Errands this morning, driving all around the outskirts of Wilmington for this and that. (I haven't been in downtown Wilmington for at least two years. The last time I was down there, I was accosted by the Inept Mugger, a guy who hung around the Public Library and told people to give him their wallets. I don't know if anybody ever did; I didn't. A few weeks after I was there he attacked someone on the library steps with a metal pipe, and hurt the woman really badly.)
First: the house next door. We haven't seen any lights on in there for a couple of weeks. It's a young couple with a little boy. As the snow melted, we saw multiple copies of our local newsletter on the lawn, along with their collapsed Santa blow-up. We know of a couple of other houses in the neighborhood, one where 'For Sale' signs used to be up for maybe a week before the house sold, that are apparently abandoned. We don't know if this one has been. We went over to tell them that a border shrub had been destroyed by the snow, and we were going to take it down, but no one answered.
Dunkin Donuts. Special treat. A woman was at the counter yelling at one of the family who owns the place, a Bengali woman; there was something wrong with number five, and she had her hand up and was shouting "Five! Five!" as the rest of the customers shuffled and felt embarrassed.

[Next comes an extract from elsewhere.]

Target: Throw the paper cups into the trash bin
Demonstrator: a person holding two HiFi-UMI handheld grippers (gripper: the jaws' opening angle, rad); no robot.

The little butcher shop where we get as much of our meat as we can afford is pulling in its horns. For a couple of years they were extending into catering, take-home meals, and frozen stuff. But the take-home menu is gone, and there are no signs for catering. It was still crowded. That's good. They grind their own beef.
I had to go to Target. They've remade themselves, which is great if you do your grocery shopping there (I don't; I go to the bargain place across the road), and awful if all you want is a pumice stone and a sharpener for garden tools. The garden tool department has been cut in half to accomodate two new rows of food. No sharpener. Today's cashier was a thin young woman with tangled hair who stood hunched over, as if she expected one of her customers to hit her.

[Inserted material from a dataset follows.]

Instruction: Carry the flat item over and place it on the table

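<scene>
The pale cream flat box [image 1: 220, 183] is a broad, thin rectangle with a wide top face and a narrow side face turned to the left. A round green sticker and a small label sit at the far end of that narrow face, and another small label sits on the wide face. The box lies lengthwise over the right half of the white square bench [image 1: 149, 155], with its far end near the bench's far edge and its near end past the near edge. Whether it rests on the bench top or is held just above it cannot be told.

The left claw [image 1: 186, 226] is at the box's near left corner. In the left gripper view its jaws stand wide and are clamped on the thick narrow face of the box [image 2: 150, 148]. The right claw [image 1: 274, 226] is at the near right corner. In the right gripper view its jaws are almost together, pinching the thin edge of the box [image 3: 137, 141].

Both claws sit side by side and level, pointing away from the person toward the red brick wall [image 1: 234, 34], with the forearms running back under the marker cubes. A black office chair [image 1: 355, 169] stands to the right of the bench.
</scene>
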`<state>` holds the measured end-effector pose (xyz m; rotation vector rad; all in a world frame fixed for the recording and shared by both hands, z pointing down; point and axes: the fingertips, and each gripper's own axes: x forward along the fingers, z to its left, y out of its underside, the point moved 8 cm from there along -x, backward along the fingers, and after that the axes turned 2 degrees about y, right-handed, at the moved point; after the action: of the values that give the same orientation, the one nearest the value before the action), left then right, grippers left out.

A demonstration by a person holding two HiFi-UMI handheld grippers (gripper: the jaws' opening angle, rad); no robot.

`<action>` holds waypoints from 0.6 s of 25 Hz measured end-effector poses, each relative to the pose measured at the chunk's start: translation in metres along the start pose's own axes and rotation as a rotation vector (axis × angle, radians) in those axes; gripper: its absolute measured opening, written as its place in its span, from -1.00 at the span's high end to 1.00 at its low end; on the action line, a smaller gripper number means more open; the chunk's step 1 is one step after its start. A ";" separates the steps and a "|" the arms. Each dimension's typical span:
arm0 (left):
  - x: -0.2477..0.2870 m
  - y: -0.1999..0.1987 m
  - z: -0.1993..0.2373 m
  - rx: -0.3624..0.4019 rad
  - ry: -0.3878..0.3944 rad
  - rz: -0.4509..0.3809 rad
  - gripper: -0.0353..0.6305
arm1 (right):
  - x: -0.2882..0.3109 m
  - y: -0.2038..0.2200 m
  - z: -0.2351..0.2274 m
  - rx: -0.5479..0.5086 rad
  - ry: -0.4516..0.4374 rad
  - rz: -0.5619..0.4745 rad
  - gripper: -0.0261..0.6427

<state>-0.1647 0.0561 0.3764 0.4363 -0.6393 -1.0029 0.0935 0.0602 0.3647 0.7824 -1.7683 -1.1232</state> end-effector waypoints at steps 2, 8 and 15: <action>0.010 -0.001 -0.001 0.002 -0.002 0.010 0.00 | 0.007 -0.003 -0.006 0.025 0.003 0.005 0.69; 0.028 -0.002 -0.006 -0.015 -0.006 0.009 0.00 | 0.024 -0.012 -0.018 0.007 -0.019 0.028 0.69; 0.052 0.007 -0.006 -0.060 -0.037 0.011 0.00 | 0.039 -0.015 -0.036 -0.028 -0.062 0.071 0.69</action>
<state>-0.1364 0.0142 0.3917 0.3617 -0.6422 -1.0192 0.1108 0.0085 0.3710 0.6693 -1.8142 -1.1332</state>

Past the building on the corner where there was a gas station, but they tore it down and built a building for a physical therapy clinic that left, and was a tire store that closed, and until a few weeks ago was housing the closing sale of a local furrier. Empty again, now.

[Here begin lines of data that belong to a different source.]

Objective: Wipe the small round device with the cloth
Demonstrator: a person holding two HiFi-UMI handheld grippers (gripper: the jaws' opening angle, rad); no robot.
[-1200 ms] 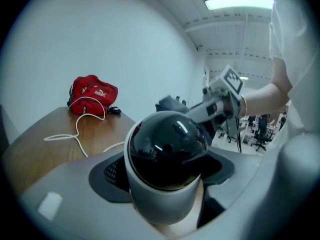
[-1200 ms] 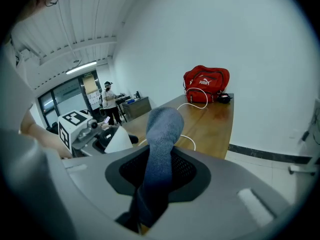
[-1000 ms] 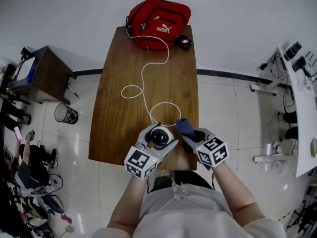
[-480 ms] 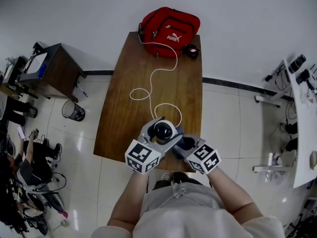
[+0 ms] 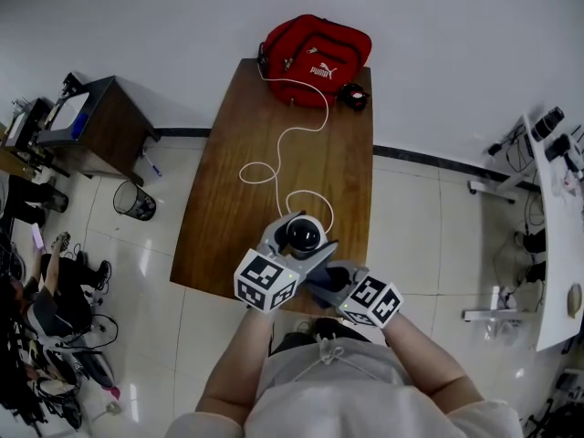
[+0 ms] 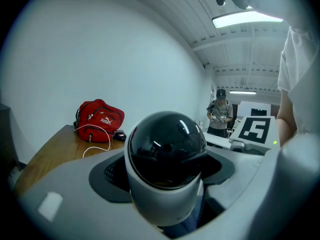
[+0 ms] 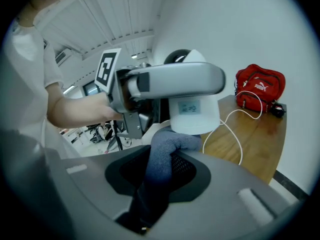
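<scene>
The small round device (image 5: 303,234), a black dome on a white body, is gripped between the jaws of my left gripper (image 5: 301,241) above the near end of the wooden table (image 5: 228,217). It fills the left gripper view (image 6: 166,156). My right gripper (image 5: 330,281) is shut on a dark blue cloth (image 5: 334,276), just right of and below the device. In the right gripper view the cloth (image 7: 161,166) rises between the jaws, and its tip touches the underside of the white device body (image 7: 194,113). A white cable (image 5: 285,140) runs from the device toward the bag.
A red bag (image 5: 316,47) and a small black object (image 5: 355,96) lie at the table's far end. A side table (image 5: 91,117), a mesh bin (image 5: 133,201) and a seated person (image 5: 46,308) are on the left. A white desk (image 5: 550,217) stands on the right.
The right gripper has swung left and nearer with the cloth, from beside the device to under its right side. The left gripper has lifted the device slightly.
</scene>
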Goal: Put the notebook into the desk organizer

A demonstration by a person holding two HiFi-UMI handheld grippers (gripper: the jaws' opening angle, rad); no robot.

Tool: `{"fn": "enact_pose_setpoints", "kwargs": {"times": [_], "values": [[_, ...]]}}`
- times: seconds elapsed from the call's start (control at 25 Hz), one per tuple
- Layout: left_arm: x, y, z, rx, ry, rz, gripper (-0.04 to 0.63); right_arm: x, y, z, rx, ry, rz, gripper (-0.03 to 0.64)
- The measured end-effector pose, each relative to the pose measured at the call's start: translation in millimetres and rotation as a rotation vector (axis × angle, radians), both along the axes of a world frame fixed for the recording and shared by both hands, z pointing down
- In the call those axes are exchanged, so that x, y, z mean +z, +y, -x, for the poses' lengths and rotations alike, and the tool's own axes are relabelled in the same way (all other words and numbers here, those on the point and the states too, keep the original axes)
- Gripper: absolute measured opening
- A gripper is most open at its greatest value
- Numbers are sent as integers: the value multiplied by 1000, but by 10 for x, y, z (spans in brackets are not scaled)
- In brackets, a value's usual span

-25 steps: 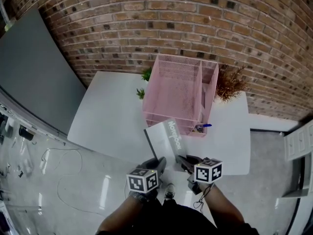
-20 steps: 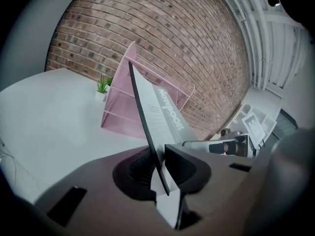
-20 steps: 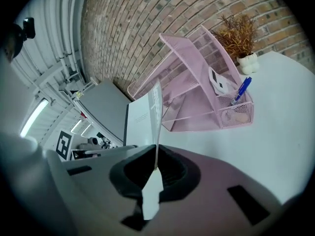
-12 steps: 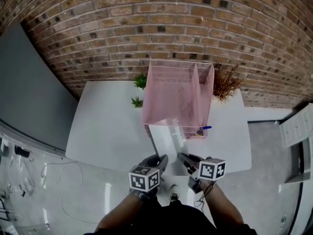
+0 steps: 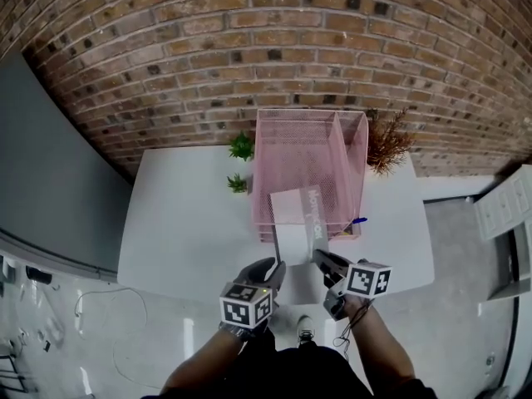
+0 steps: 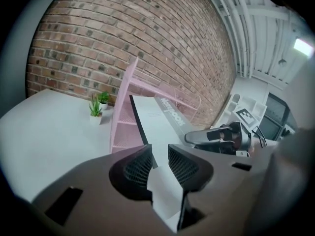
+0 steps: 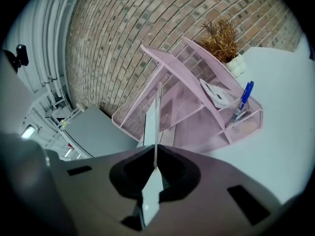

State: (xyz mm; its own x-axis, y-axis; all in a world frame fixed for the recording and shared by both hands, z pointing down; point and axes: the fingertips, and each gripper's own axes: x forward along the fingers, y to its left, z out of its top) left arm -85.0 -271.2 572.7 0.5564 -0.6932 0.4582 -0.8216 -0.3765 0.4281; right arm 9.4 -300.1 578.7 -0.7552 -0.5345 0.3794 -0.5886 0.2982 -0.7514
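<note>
Notebook (image 5: 298,219): white cover, grey spine, held off the table (image 5: 179,223) at the open front of the pink mesh desk organizer (image 5: 299,152). Its far end overlaps the organizer's low front tiers; contact with the mesh can't be made out. In the right gripper view it stands nearly edge-on, aimed at the organizer's large section. Organizer contents: blue pen (image 5: 357,220) upright in the small front-right cup, and a white flat item (image 7: 216,93) in the section behind that cup. Large section otherwise bare mesh. Left gripper (image 5: 273,271) is clamped on the notebook's near left corner, and right gripper (image 5: 322,261) is pinched nearly closed on its near right edge. Both sit side by side at the organizer's near side, pointing toward it and slightly down. Two small green plants (image 5: 242,146) stand left of the organizer, a dry brown plant (image 5: 387,140) right of it.
</note>
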Motion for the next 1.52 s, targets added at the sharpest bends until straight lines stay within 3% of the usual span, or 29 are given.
{"fn": "enact_pose_setpoints", "kwargs": {"times": [0.6,0.96,1.52], "values": [[-260,-391,-157,180,-59,-190,100,-117,-462,212,89,-15,-36,13],[-219,-686,-266,226,-103,-231,100,-120,-625,226,120,4,-57,14],[-24,-860,-263,195,-165,-194,86,-163,-750,263,79,88,-123,25]]}}
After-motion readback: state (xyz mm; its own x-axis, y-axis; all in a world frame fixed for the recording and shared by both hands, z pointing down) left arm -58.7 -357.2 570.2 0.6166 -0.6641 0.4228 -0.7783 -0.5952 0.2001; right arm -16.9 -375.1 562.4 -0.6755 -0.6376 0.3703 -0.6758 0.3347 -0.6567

And finally, the florist (long story) that used to be lovely and lush. Not so much right now. Cans of sad-looking flowers with broken blossoms.
Is it me? There were dozens of people not yelling at the donut shop, buying their half-double-vanilla-whatever coffee and egg-whites-only bagels. The butcher shop is still there, and their meat is good. Target seems to be doing well. There are always empty buildings, and maybe the flowers get delivered on Mondays.
Maybe. But a local bank is laying off 700 people, and for all I know our neighbors both worked there. Or at one of the local suppliers that worked with the bank. More and more of the customers at Target look like today's cashier. There are more and more empty buildings, business I've used forever just gone. Florists are not likely to forge new relationships with suppliers so they can watch their stock die. And realtors (the woman yelling at the help was wearing a badge with a local firm's name on it) must be getting tense.
My city, your city. Everything I see scares me some days.